Many times, new business owners have a tendency to under price their merchandise or services. Perhaps this is because it’s very difficult to calculate or add-up many of the “hidden costs” of doing business. Hidden costs are those costs which are not obvious, costs which arise only after a period of time. An example might be the annual insurance premiums or miscellaneous taxes or high wear and tear on equipment. Not accounting for these hidden costs in your pricing eventually begins to create a financial hardship on the organization. Thus, for the long term viability of your business, correct pricing of your goods becomes extremely important. Here are some useful facts about pricing and your business:

•Small businesses can’t compete solely on the basis of price against the big competitors. They must create added value to the product in order to command a higher price.

•What the business owner pays for something should not be the overarching factor of what they sell it for. Some businesses seem to simply “keystone” price (100% markup/50% margin) everything without regard to value. Some items in your inventory have more value than this, others don’t. Price on value.
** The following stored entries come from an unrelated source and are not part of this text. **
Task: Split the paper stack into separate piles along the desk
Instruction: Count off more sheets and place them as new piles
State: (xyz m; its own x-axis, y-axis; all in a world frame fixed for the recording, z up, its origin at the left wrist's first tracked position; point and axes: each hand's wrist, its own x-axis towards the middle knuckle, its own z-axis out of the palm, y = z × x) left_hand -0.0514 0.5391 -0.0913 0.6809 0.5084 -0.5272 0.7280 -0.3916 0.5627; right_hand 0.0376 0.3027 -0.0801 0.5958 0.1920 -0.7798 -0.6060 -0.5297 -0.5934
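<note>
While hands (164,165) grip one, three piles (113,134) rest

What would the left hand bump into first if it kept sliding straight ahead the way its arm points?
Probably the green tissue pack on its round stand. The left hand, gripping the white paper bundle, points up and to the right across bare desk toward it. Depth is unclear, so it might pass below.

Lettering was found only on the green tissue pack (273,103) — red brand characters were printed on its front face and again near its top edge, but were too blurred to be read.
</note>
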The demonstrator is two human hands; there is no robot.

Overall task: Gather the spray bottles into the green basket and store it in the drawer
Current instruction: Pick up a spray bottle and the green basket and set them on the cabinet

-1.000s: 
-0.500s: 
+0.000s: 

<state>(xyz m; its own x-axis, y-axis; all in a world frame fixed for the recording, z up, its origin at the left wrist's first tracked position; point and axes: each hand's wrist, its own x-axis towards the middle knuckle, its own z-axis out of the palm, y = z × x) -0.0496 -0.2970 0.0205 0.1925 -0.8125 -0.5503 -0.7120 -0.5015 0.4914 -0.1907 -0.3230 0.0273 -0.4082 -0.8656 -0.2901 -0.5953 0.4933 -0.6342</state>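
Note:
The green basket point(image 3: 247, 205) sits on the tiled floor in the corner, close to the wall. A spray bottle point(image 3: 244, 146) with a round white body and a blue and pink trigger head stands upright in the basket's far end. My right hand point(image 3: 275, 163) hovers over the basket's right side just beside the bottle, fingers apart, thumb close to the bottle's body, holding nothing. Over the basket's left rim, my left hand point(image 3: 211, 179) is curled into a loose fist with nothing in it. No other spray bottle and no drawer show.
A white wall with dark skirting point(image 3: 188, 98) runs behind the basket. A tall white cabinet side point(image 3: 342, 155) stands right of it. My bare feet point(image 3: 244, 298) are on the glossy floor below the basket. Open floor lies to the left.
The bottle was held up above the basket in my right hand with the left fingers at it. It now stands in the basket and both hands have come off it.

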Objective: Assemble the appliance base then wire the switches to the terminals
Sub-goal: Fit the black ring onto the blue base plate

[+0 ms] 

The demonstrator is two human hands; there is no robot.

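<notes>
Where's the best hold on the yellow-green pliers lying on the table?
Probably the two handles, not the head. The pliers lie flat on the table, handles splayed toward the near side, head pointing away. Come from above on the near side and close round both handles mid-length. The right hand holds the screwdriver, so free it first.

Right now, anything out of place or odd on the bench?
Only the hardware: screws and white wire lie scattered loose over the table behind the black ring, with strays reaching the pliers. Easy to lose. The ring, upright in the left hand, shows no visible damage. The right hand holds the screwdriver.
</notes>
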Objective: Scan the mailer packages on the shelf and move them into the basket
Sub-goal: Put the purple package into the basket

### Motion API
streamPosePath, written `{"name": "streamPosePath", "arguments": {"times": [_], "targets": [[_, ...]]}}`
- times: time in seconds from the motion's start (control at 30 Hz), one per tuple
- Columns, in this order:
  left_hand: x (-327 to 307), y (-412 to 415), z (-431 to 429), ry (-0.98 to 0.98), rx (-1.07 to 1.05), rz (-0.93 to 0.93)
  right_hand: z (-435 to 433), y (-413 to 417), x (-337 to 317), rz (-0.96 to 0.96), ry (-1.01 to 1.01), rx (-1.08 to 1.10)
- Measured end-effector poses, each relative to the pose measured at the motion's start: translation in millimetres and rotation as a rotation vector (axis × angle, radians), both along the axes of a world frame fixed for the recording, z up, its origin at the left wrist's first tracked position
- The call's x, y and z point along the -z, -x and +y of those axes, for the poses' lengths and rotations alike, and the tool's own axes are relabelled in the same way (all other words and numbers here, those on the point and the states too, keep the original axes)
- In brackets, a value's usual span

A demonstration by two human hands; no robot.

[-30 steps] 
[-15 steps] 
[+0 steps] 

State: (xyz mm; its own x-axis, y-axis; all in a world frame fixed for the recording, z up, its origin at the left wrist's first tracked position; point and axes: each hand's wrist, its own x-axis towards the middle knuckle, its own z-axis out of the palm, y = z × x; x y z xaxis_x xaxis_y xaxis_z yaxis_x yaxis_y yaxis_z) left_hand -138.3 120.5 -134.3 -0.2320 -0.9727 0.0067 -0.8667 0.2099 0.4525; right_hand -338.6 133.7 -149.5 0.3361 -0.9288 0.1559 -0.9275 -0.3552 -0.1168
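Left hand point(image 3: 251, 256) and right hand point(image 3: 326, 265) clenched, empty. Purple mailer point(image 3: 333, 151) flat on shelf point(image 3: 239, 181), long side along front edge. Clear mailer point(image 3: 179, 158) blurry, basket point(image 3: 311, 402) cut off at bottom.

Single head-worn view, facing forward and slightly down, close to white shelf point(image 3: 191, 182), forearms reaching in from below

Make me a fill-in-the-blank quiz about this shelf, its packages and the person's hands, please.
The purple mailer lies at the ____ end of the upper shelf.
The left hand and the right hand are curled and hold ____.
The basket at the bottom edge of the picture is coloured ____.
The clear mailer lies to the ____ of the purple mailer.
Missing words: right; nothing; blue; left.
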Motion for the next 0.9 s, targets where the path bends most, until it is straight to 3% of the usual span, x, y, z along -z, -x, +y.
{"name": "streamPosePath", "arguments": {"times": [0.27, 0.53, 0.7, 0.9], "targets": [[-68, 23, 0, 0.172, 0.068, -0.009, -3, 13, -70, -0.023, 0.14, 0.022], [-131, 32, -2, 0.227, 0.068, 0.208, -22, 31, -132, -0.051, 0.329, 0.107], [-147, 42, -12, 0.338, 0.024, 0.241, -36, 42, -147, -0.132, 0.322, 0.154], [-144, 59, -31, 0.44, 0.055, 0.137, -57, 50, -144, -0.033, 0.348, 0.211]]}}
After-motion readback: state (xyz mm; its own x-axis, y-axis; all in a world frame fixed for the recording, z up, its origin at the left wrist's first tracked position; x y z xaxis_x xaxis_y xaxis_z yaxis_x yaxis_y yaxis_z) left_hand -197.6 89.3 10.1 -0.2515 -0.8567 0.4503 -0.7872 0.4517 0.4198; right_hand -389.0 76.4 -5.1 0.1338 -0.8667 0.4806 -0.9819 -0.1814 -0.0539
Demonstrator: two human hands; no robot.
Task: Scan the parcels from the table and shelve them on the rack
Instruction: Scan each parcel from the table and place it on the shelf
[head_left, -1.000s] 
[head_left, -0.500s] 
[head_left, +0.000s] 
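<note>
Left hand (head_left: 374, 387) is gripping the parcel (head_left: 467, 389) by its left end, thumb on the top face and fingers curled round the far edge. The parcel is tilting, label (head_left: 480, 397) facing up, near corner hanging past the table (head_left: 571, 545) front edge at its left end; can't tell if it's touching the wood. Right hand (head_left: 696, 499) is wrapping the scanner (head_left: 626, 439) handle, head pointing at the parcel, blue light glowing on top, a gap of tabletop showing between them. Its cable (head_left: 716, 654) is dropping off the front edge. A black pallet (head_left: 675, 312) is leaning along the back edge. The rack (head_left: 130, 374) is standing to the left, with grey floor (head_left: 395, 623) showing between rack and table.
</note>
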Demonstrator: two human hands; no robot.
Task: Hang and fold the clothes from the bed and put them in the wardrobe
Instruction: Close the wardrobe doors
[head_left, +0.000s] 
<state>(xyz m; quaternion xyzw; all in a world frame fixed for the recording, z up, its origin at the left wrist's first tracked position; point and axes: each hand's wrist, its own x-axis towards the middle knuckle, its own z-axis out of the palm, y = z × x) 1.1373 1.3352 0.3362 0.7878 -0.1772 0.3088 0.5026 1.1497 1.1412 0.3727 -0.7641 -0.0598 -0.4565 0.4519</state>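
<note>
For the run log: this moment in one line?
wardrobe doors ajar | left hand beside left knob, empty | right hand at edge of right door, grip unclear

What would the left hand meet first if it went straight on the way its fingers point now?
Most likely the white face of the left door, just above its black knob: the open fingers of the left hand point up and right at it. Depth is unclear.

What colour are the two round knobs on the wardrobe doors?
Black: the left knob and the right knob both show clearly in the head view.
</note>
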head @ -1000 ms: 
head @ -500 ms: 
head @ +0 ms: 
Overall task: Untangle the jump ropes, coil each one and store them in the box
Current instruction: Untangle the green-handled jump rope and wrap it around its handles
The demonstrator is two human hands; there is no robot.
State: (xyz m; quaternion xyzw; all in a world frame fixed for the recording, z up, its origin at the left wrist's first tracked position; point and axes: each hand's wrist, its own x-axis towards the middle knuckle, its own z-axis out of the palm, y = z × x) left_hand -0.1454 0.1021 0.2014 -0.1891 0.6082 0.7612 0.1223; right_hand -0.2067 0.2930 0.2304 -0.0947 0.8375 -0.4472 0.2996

•86% of consumers buy from people who provide solid reasons (benefits and value) to buy. Only 14% of consumers buy solely based on price.

•Most business owners begin to offer discounts on their products or services as the first reaction to buyer resistance. A better tactic is to build value into the sale by increasing service or quality of the product and maintain your price and profit margins.

•If 20% of your customers grumble about your prices, you’re about average. If more than 20% grumble, you may be too high. If no one grumbles, you’re too low.

•For the 20% that grumbles, explain that it’s unwise to pay too much, but it’s worse to pay too little. When you pay too much, you lose a little money, that is all. When you pay too little, you sometimes lose everything because that which you purchased was incapable of performing its intended use.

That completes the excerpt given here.